§ **WORK REQUEST**
In the entries that follow, how many lines contain the word "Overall"? Answer with the number only.

[Records from a data collection]
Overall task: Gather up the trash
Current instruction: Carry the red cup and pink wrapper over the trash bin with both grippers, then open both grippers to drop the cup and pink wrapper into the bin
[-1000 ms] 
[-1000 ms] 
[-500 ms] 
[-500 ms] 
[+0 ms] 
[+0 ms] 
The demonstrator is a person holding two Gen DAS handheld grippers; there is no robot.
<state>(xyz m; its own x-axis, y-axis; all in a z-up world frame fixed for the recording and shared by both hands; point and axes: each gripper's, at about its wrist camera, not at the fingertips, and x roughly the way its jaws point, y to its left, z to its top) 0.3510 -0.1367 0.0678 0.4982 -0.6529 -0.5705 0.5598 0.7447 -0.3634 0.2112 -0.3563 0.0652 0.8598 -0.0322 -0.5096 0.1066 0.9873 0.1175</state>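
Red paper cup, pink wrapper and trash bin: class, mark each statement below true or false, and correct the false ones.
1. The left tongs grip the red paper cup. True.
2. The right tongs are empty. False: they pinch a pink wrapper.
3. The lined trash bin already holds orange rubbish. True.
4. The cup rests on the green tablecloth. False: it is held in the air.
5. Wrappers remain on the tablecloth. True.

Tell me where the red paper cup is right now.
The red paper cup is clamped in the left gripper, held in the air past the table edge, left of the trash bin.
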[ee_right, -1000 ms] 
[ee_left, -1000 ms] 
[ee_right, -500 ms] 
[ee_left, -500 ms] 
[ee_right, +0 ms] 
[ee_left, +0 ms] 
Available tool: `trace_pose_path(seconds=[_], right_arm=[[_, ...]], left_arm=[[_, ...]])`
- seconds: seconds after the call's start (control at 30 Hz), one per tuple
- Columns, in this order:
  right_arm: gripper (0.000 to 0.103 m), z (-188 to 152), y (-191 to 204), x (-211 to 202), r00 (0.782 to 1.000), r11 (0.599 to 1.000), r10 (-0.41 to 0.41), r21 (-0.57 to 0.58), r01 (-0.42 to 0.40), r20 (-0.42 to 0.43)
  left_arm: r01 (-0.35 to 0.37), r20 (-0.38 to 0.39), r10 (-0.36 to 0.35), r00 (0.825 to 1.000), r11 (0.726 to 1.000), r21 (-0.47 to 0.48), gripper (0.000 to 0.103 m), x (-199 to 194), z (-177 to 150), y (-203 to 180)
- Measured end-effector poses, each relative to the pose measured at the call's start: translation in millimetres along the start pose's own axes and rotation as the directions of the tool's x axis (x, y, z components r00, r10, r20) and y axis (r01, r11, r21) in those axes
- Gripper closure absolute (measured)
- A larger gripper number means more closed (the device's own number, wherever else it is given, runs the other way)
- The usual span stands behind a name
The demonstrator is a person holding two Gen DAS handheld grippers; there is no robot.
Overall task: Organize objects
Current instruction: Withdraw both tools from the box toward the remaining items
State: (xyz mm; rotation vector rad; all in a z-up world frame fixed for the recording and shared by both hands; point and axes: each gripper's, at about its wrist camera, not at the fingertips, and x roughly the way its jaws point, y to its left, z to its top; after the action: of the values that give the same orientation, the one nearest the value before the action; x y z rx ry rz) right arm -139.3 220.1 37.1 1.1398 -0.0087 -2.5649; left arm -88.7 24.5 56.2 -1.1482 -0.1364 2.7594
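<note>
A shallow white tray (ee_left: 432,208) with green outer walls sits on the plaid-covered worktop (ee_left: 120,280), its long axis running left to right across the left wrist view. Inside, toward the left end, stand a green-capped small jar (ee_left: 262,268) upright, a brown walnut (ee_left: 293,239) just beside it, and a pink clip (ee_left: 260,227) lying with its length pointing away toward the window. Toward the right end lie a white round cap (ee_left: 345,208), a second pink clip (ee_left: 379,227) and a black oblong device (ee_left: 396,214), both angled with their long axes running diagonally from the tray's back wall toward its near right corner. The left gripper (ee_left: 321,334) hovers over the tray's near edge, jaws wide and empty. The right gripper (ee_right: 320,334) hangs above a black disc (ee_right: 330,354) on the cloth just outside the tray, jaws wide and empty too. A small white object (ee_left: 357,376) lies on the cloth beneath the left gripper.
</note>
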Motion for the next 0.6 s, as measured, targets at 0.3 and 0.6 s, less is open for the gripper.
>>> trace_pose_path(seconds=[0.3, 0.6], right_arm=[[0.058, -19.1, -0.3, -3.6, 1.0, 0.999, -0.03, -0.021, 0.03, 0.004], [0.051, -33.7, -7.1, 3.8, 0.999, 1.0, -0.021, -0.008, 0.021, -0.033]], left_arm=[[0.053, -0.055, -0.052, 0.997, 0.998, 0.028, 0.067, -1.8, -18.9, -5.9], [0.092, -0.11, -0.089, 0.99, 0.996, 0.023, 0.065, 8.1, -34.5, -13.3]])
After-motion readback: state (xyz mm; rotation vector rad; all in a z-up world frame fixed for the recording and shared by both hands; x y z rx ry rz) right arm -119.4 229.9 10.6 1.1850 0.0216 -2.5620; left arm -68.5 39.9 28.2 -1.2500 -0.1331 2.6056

§ **ANSWER SECTION**
2